Pelvic reconstructive surgery aims to repair those abnormalities, helping women reclaim their bodies and confidence.

 

Pelvic Organ Prolapse

A urogynecologist in Los Angeles can perform reconstructive surgery to repair pelvic organ prolapse. The pelvis holds many crucial organs like the rectum, bladder, uterus, and cervix. A network of muscles and tissues forms a hammock-like support structure called the pelvic floor.

Unfortunately, the muscles in the pelvic floor can weaken after childbirth or a hysterectomy. Some women will also experience weakened muscles after menopause or significant weight gain or loss. When the pelvic floor becomes compromised, your pelvic organs can prolapse, essentially slipping out of position and pressing into the vagina.

A pelvic organ prolapse typically creates a bulge in the vagina. Pain, discomfort, urinary incontinence, difficulty emptying the bowel, and a lack of bowel control are common symptoms.

Physicians classify pelvic organ prolapse differently depending on the organ that moves out of position.

 

Vaginal Prolapse

Vaginal prolapse is when the top of the vagina, also known as the vaginal vault, begins to sag into the vaginal canal. In severe cases, the vaginal vault can drop so low that it bulges outside the vaginal opening.

Common symptoms here include a feeling of fullness and unusual pressure in the vagina.

Rectocele

This type of prolapse involves the rectum. Usually, a thick fibrous tissue wall separates the vagina and the rectum. But when prolapse occurs, part of the rectum moves and pushes the back wall of the vagina forward to create a prominent bulge.

In addition to pressure, a rectocele typically increases abdominal gas and emptying the bowel more challenging.

Cystocele

A cystocele is when the bladder drops or sags into the vagina. Like a rectocele, the tissue wall separating the bladder and the vagina weakens, causing the bladder to slip out of place.

A common symptom with a cystocele prolapse is urinary incontinence.

Uterine Prolapse

Uterine prolapse occurs when the uterus drops down into the vagina. Like other prolapses, it causes pressure, vaginal fullness, and bulging. However, it may also cause lower back pain, urine leakage, incontinence, and constipation.

 

RELATED: Pelvic Floor Disorder Symptoms In Women

 

Causes of Pelvic Organ Prolapse

There are many potential causes of prolapse that require pelvic reconstructive surgery. While the pelvic floor is resilient, it can only take so much. Anything that causes excessive strain or pressure could cause a prolapse. Here are some of the most common culprits.

 

Pregnancy and Childbirth

When you become pregnant, the pelvic floor works harder than ever before. It stretches to make room for your growing baby, which often causes the muscles to weaken.
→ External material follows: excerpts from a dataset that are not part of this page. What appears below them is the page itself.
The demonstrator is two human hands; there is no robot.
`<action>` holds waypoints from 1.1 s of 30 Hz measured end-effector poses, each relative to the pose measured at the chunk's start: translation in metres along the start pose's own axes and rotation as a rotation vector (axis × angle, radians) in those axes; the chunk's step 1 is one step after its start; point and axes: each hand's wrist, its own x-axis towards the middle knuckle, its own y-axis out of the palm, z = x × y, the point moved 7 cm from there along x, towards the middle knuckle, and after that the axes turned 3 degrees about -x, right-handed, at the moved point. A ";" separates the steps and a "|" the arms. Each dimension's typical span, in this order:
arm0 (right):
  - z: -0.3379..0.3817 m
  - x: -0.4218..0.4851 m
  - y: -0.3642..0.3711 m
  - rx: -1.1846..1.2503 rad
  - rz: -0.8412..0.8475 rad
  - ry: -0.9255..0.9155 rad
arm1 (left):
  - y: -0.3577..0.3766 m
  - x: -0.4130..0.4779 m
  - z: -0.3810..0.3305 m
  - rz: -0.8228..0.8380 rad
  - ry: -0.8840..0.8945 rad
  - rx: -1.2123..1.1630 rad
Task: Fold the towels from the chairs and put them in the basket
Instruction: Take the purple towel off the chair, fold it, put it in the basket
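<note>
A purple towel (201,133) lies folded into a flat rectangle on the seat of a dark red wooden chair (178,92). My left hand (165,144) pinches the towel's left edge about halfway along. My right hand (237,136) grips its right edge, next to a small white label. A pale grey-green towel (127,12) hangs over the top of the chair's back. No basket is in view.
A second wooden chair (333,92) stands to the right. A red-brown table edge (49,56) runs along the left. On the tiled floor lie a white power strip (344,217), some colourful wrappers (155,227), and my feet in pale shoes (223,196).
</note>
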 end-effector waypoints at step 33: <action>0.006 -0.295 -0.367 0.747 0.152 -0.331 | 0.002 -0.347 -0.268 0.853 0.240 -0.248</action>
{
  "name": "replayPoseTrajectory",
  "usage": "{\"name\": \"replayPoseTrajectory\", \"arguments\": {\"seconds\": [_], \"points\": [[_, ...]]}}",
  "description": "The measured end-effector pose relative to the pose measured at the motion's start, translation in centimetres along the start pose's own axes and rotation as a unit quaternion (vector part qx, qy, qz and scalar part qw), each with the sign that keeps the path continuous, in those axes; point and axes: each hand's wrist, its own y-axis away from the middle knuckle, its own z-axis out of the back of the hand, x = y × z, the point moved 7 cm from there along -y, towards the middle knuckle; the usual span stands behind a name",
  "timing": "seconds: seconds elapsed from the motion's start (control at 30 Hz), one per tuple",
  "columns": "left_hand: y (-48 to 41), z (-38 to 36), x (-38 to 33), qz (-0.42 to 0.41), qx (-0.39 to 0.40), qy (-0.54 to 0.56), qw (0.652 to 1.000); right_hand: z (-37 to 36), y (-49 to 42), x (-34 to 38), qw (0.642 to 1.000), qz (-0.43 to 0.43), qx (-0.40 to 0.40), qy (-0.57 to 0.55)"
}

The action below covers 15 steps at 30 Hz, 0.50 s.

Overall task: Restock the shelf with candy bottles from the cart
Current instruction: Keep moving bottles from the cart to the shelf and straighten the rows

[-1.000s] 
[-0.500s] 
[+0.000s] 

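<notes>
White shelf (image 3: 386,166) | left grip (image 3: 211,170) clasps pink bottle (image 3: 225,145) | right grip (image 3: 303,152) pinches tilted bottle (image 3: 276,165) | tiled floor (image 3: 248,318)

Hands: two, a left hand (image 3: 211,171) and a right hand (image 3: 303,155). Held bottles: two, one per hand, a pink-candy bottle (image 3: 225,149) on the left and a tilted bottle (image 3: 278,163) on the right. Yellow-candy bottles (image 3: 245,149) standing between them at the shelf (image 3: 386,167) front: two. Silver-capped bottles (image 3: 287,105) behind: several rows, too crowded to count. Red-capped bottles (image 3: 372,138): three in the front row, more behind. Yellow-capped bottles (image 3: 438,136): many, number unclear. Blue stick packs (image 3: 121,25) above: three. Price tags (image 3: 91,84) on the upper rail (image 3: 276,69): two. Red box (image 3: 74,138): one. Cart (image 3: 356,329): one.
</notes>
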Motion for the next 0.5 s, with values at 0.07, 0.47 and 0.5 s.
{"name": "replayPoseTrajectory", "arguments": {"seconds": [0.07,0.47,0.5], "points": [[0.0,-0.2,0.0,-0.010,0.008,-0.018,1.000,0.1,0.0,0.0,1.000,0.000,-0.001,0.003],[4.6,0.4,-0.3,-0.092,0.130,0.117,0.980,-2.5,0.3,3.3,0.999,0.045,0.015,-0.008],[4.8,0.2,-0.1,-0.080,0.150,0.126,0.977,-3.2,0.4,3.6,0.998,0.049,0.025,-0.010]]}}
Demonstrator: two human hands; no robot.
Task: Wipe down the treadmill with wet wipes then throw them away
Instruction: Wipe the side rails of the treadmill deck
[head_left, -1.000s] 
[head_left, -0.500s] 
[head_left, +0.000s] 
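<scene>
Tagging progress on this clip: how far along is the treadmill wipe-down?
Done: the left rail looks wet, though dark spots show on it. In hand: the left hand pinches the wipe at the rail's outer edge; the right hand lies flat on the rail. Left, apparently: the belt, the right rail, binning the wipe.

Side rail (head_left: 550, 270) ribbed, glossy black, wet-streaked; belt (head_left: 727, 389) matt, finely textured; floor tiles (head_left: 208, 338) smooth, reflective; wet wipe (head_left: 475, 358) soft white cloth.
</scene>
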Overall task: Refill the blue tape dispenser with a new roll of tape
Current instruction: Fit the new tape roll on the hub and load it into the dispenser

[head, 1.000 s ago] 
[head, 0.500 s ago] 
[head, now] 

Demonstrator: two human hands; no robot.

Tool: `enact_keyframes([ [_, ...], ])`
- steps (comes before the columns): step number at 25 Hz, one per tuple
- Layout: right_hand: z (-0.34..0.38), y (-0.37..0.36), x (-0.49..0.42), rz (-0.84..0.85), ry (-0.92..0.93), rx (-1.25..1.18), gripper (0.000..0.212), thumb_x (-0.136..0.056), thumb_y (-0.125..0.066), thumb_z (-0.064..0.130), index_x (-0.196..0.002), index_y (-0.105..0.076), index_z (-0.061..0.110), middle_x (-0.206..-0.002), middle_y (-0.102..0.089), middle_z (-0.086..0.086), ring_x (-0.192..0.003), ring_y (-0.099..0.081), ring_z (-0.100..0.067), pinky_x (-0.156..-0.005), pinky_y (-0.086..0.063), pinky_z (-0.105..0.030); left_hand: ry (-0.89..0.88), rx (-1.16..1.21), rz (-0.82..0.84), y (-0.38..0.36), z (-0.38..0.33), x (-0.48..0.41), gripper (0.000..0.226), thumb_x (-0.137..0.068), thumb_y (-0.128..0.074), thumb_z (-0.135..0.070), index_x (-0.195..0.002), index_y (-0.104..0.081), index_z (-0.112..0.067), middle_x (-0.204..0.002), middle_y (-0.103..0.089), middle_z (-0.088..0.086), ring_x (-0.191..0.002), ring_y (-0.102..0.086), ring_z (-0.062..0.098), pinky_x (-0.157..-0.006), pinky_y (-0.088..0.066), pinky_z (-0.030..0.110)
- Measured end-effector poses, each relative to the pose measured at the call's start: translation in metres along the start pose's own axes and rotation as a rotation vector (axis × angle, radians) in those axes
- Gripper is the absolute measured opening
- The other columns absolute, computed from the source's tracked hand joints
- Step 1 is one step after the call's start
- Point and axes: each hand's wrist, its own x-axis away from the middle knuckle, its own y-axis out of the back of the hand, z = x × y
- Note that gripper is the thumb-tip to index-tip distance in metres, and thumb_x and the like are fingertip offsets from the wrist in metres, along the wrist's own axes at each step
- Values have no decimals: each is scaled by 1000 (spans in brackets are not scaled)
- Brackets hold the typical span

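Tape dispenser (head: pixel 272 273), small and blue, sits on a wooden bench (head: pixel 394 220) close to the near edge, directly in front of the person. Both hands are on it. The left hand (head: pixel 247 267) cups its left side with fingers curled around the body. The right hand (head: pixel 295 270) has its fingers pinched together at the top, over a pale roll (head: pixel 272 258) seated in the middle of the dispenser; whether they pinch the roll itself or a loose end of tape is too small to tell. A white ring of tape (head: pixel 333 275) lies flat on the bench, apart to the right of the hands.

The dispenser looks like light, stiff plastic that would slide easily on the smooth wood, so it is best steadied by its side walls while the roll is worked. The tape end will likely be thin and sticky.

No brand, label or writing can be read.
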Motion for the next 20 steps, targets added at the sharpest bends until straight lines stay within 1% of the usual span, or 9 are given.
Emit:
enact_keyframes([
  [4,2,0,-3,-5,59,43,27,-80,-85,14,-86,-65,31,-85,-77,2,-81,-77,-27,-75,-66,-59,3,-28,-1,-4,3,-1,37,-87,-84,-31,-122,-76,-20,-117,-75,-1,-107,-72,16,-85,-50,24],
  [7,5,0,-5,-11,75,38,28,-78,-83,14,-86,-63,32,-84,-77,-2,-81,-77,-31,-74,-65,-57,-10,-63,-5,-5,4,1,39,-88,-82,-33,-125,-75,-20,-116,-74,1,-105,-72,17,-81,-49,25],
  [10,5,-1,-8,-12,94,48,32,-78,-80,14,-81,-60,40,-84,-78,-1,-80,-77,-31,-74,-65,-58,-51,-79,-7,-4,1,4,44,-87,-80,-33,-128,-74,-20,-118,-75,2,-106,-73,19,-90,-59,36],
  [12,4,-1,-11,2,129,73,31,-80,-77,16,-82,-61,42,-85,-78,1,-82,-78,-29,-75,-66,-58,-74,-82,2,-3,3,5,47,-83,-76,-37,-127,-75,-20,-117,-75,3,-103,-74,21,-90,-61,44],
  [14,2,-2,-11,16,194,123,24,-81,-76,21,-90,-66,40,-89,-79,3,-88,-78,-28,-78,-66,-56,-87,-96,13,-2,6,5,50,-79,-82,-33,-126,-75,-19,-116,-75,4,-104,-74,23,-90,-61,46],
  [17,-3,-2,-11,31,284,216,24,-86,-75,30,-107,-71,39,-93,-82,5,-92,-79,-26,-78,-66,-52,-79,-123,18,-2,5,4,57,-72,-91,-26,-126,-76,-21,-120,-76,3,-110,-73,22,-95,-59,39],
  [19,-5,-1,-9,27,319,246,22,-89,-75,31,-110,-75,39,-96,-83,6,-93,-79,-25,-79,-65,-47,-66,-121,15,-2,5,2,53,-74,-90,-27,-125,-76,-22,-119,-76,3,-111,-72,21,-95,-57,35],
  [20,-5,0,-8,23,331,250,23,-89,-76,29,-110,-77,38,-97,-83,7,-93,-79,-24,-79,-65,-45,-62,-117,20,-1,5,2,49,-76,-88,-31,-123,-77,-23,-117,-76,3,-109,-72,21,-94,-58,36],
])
During childbirth, it experiences even more stretching and strain. Even cesarean delivery can weaken those crucial muscles.

Chronic Stress

Patients with chronic constipation, cough, untreated asthma, heavy and prolonged straining movements also can damage the connective tissue support of the organs surrounding the vagina. 

Genetics

Interestingly enough, genetics can play a part in pelvic organ prolapse. Your genes influence the strength of your bones and muscles. Unfortunately, prolapse becomes a hereditary issue for some women, increasing the chances that they’ll need pelvic reconstructive surgery at some point.

Obesity

Lastly, obesity can be a significant factor in pelvic organ prolapse. Intra-abdominal pressure strains the pelvic floor muscles and the connective tissue. Women who have a higher BMI are at a greater risk of prolapse.

 

RELATED: What Causes Urinary Incontinence In Women?

 

Pelvic Reconstructive Repair Options

If you’re suffering from pelvic organ prolapse, many surgical options are available. Dr. Tahery, a urogynecologist in Los Angeles, can perform a variety of minimally invasive repairs based on your unique needs. These repairs aim to fix the prolapse and rebuild your pelvic floor. Here are some of the ways a surgeon might approach that task.

 

Native Tissue Repair Surgery

This technique is usually a suitable option for women with healthy workable tissue. It’s a versatile option because it can effectively treat all types of pelvic organ prolapse.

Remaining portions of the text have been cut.